» What the task asks
Your answer must be the exact lines of the listing below that run from the line with "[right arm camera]" to the line with "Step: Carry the", ends included, and no pictures.

» The records
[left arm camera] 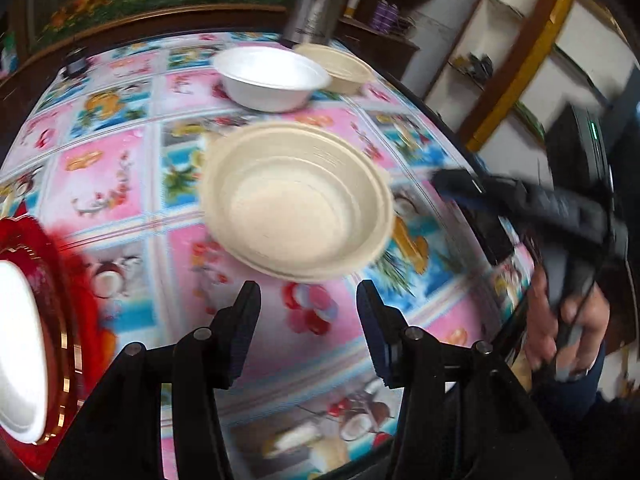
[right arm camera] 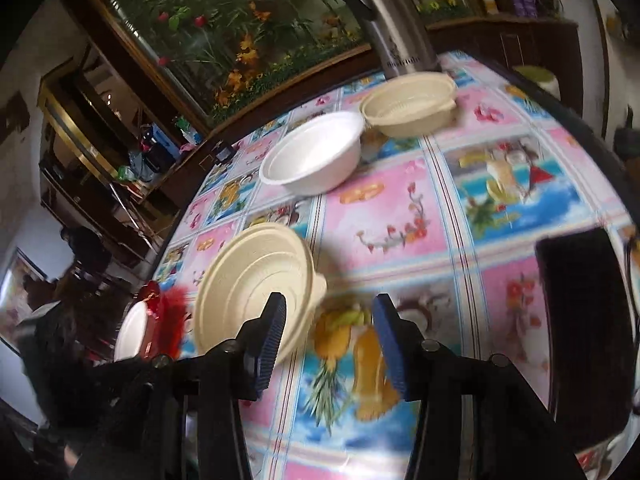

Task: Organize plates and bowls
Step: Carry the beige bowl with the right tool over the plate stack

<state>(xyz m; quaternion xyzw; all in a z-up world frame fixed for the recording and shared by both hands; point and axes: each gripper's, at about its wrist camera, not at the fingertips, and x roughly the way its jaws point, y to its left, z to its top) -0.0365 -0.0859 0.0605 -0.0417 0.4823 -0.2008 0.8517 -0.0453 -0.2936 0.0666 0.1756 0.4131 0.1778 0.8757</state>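
Note:
A cream bowl [left arm camera: 296, 200] with stepped inner rings, perhaps two nested, sits on the flowered tablecloth [left arm camera: 120, 184] just ahead of my left gripper [left arm camera: 308, 312], which is open and empty. My right gripper [left arm camera: 456, 184] reaches in from the right, its tip close beside that bowl's rim. In the right wrist view, the right gripper [right arm camera: 328, 316] is open; the cream bowl [right arm camera: 256, 284] lies by its left finger, not between the pads. Farther back stand a white bowl [left arm camera: 272, 76] [right arm camera: 316, 156] and another cream bowl [left arm camera: 340, 66] [right arm camera: 412, 104].
A red plate [left arm camera: 52, 280] [right arm camera: 160, 312] with a white plate [left arm camera: 16, 344] [right arm camera: 132, 330] on it sits at the table's left edge. A steel flask [right arm camera: 396, 20] stands at the back. A black object [right arm camera: 584, 320] lies on the right. A hand [left arm camera: 560, 320] holds the right gripper.

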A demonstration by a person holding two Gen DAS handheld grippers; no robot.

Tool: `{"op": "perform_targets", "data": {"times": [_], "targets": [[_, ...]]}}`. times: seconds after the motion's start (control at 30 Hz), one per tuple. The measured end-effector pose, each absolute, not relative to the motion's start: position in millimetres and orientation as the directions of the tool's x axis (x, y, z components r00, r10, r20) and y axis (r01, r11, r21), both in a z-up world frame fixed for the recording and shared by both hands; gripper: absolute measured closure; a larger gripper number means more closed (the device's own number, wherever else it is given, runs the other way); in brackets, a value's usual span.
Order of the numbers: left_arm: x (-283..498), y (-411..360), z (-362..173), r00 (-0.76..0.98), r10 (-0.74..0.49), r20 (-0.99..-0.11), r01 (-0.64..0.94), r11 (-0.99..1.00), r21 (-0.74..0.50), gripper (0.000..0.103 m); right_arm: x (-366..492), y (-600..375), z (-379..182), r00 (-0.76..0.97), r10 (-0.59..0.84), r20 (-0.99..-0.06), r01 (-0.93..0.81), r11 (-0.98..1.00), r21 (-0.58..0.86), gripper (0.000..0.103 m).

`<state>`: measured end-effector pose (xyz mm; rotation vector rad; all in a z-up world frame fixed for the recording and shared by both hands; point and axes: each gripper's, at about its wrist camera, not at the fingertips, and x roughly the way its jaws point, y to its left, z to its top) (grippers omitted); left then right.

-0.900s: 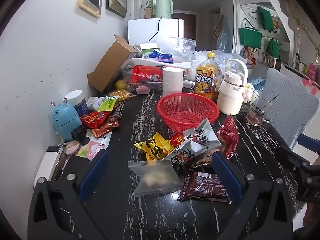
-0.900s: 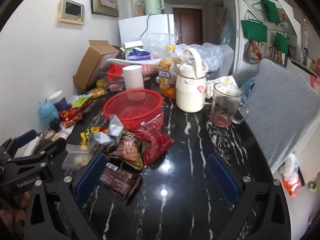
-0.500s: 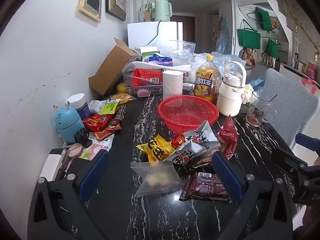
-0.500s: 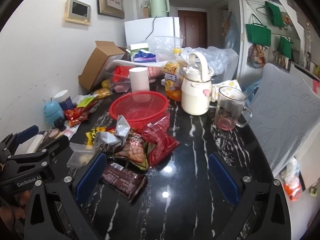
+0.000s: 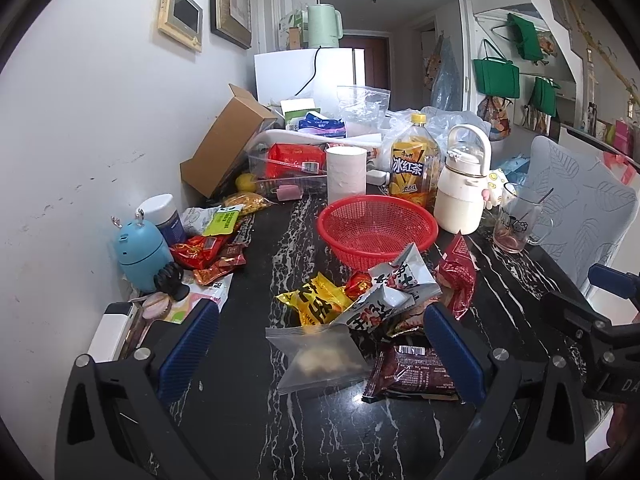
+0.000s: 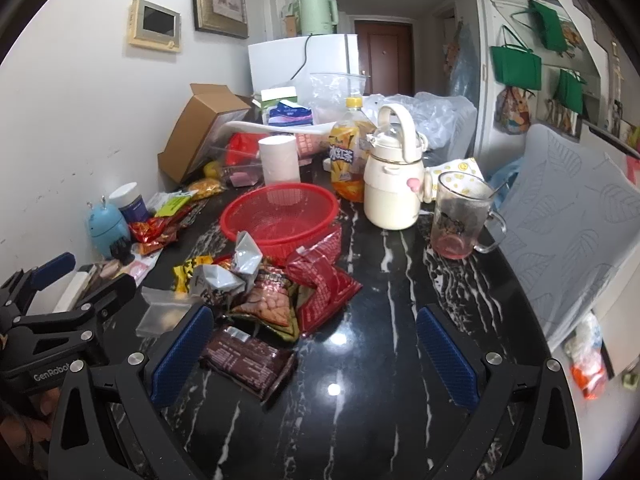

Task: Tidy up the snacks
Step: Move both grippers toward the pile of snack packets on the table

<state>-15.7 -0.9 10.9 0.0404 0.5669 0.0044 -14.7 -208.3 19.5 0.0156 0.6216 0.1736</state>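
A pile of snack packets lies on the black marble table in front of an empty red basket (image 5: 376,228), which also shows in the right wrist view (image 6: 280,216). The pile holds a clear zip bag (image 5: 320,356), a brown packet (image 5: 412,372) (image 6: 248,356), a yellow packet (image 5: 316,304), a silver packet (image 5: 388,292) and a red packet (image 5: 456,276) (image 6: 324,284). My left gripper (image 5: 320,352) is open and empty, hovering above the zip bag. My right gripper (image 6: 316,344) is open and empty, over the table just right of the brown packet.
More red and green snack packets (image 5: 208,244) lie by the wall beside a blue gadget (image 5: 140,248). Behind the basket stand a paper roll (image 5: 346,172), an iced tea bottle (image 5: 412,168), a cream kettle (image 5: 460,192) and a glass mug (image 6: 460,216). A grey chair (image 6: 568,216) is at right.
Both grippers have risen and drawn back a little from the pile; the scene sits slightly lower and farther in both views. Nothing on the table has moved.
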Motion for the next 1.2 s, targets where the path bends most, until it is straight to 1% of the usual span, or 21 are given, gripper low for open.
{"op": "perform_targets", "data": {"times": [0.3,0.63,1.2], "targets": [[-16.0,1.2,9.1,0.842,0.010,-0.539,0.008,1.000,0.031,0.000,-14.0,-208.8,18.3,0.798,0.171,-0.578,-0.158,0.985,0.073,0.000],[-14.3,2.2,5.6,0.827,-0.015,-0.563,0.027,1.000,0.013,0.000,-16.3,-204.7,19.6,0.804,0.188,-0.564,-0.178,0.981,0.074,0.000],[-19.4,4.6,6.0,0.829,-0.022,-0.559,0.030,1.000,0.005,0.000,-15.1,-203.0,18.0,0.796,0.190,-0.575,-0.180,0.981,0.075,0.000]]}}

» The completed task
[right arm camera] 

Task: Organize plates and bowls
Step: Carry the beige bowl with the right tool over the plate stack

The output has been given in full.